Work instruction -> Return exactly, please, the line that contains "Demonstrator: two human" and every line after it through the end of the material that follows, leaving pictures aside.

Information ->
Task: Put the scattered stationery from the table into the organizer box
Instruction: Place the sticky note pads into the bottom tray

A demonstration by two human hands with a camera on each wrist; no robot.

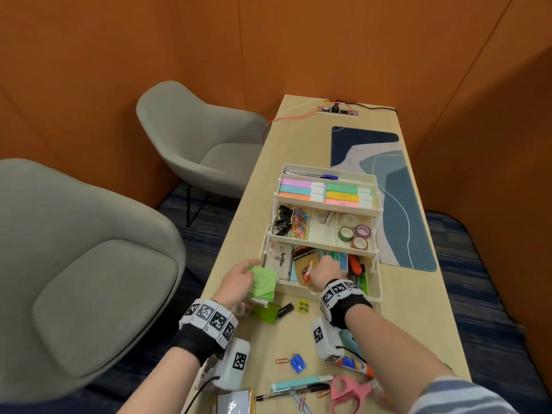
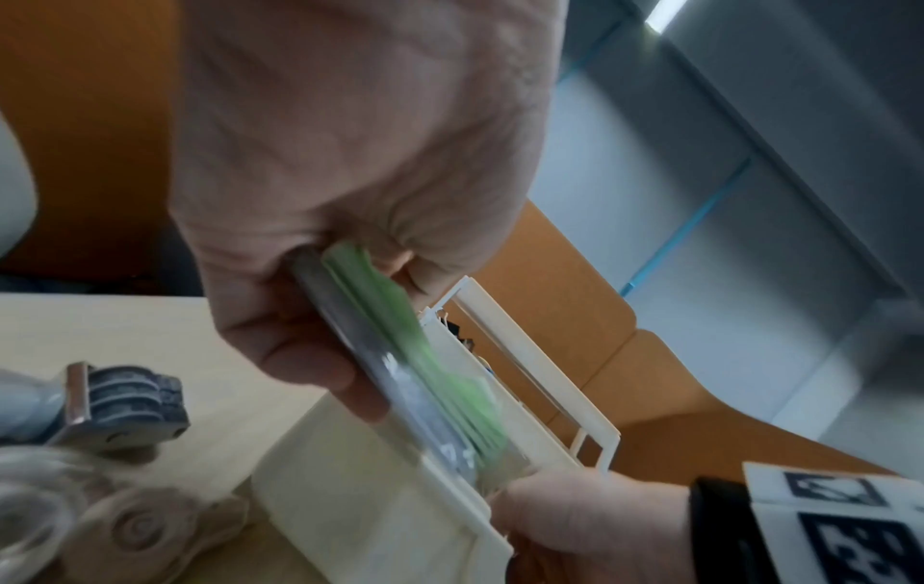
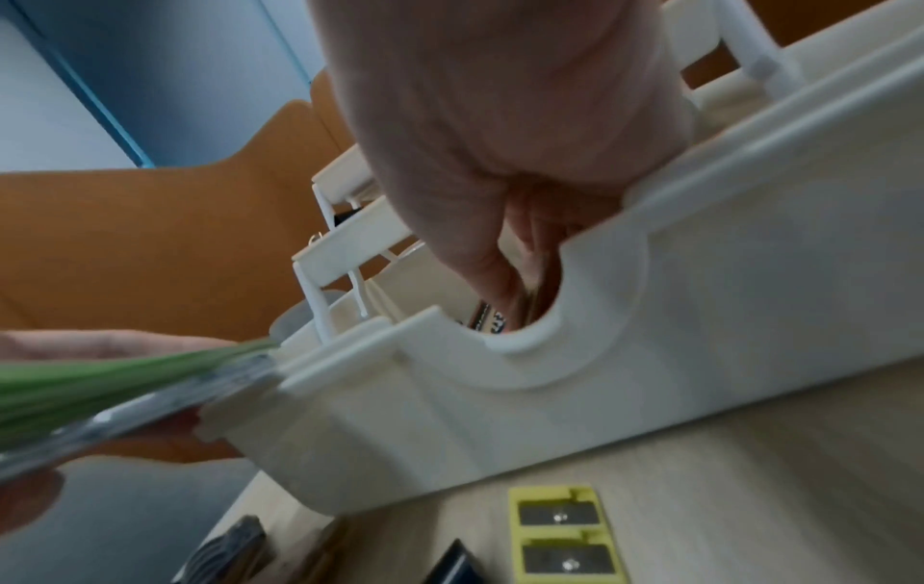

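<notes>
Left hand (image 1: 239, 279) grips the green notepad (image 1: 263, 283) at the organizer box (image 1: 375, 289) corner, while right hand (image 1: 327, 271), fingers curled inside, apparently parts items for room.

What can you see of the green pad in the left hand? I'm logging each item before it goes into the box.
The green pad is a light green, squarish stack of paper sheets with a faint bear outline drawn on top, seemingly in a clear wrapper. The left hand grips it, thumb on one face and fingers on the other. It is held tilted at the near left corner of the organizer box, partly over the rim and not yet inside. In the left wrist view its lower edge meets the box wall.
</notes>
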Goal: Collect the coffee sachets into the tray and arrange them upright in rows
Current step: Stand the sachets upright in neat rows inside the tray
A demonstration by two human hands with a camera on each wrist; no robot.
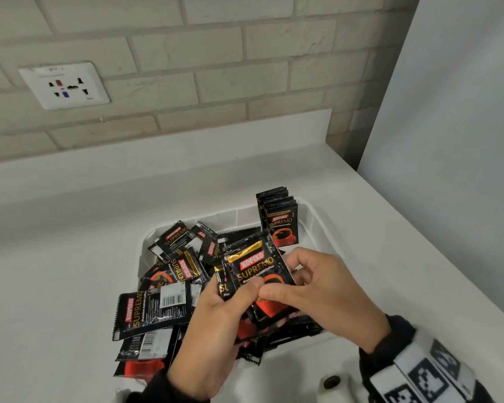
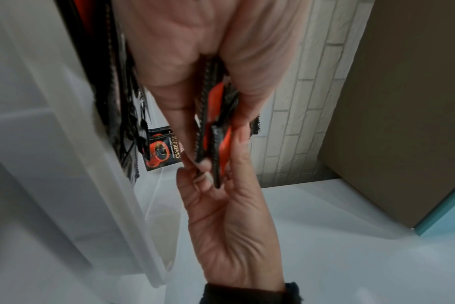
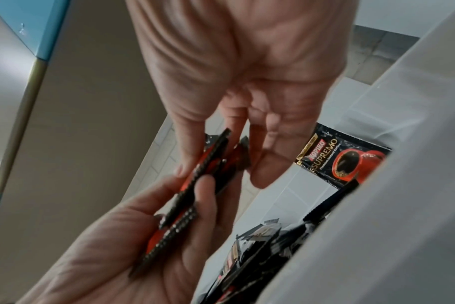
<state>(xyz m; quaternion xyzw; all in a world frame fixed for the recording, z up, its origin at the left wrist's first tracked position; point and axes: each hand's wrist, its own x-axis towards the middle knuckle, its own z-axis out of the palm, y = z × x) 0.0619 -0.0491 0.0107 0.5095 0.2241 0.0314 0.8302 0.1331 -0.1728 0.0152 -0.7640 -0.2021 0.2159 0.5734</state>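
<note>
From the head view, both hands meet over a white tray (image 1: pixel 317 225) on the white counter (image 1: pixel 70 257). The left hand (image 1: pixel 216 321) grips a small stack of sachets (image 1: pixel 259 274), thumb across the front one; the right hand (image 1: pixel 317 289) pinches the same stack from the other side. Loose sachets (image 1: pixel 169 286) fill the tray's left part and spill over its near edge. An upright row (image 1: pixel 278 219) stands in the far right corner. A socket (image 1: pixel 64 85) sits on the brick wall.

The left wrist view shows the stack edge-on (image 2: pixel 213 127), clamped between the left hand (image 2: pixel 195 61) and the right hand (image 2: pixel 226 226).

The right wrist view shows the same stack (image 3: pixel 195 185) between both hands, and the upright row (image 3: pixel 343 158) beyond.
</note>
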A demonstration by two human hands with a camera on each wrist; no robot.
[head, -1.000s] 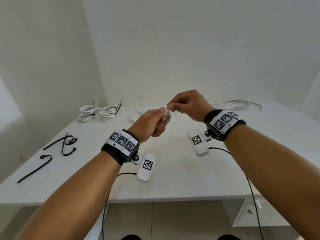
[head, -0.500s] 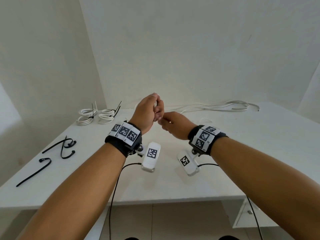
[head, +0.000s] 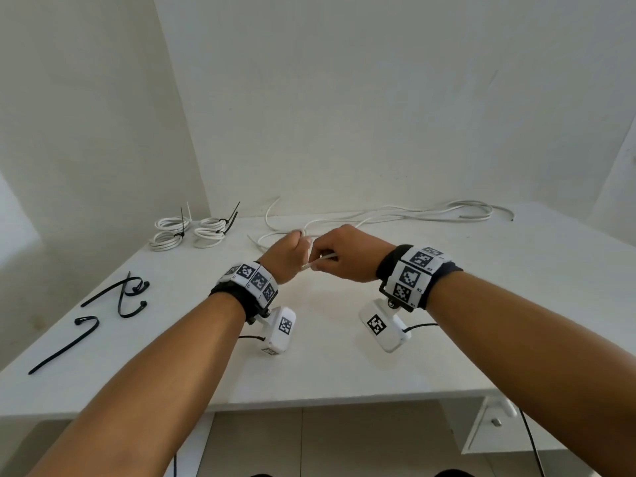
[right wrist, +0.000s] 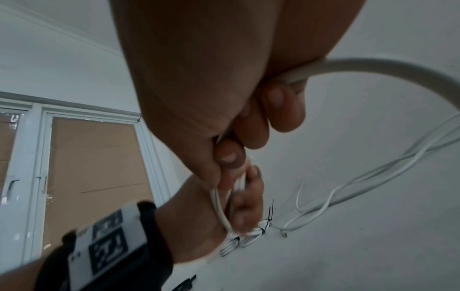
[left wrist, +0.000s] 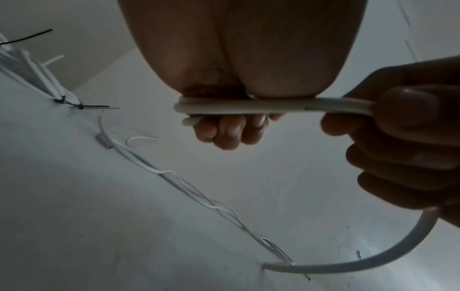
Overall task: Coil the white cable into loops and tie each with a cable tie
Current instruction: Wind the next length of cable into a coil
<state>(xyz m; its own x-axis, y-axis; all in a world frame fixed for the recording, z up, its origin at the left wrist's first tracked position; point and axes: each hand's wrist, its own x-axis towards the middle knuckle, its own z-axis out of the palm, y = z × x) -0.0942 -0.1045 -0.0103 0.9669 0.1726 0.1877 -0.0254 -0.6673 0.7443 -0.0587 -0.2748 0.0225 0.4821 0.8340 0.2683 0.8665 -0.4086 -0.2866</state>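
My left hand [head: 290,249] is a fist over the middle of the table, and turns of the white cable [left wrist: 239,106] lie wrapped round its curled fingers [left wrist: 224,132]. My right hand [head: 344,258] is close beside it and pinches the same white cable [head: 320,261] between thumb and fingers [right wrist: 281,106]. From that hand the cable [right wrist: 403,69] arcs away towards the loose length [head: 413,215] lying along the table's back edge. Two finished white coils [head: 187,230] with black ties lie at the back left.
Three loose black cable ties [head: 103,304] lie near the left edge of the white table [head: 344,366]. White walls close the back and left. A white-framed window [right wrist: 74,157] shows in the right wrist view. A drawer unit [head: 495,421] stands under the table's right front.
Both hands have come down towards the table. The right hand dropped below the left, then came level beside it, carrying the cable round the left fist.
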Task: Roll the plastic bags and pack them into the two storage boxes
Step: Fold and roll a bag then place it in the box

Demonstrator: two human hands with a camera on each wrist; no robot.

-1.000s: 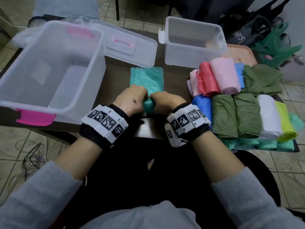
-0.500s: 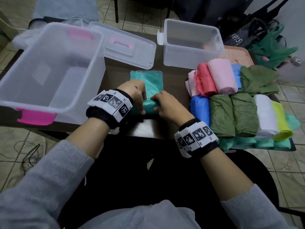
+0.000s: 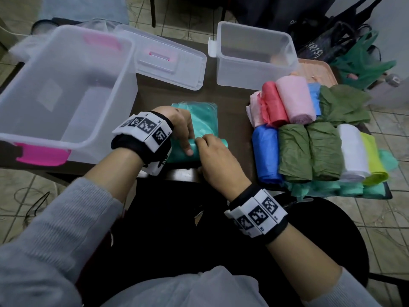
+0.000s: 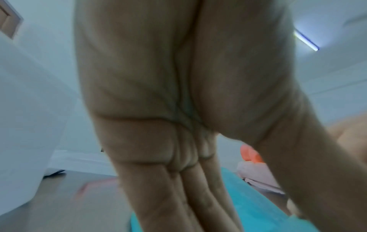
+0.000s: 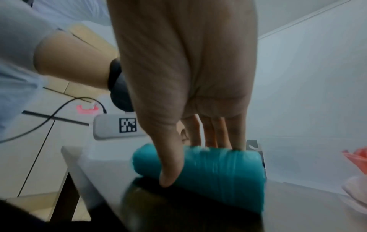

Expected output ->
Demonstrator: two human hands with a camera on each wrist; no robot.

-1.000s: 
-0.500s: 
+0.000s: 
+0.000s: 
+0.000s: 

That completes the answer to the exercise.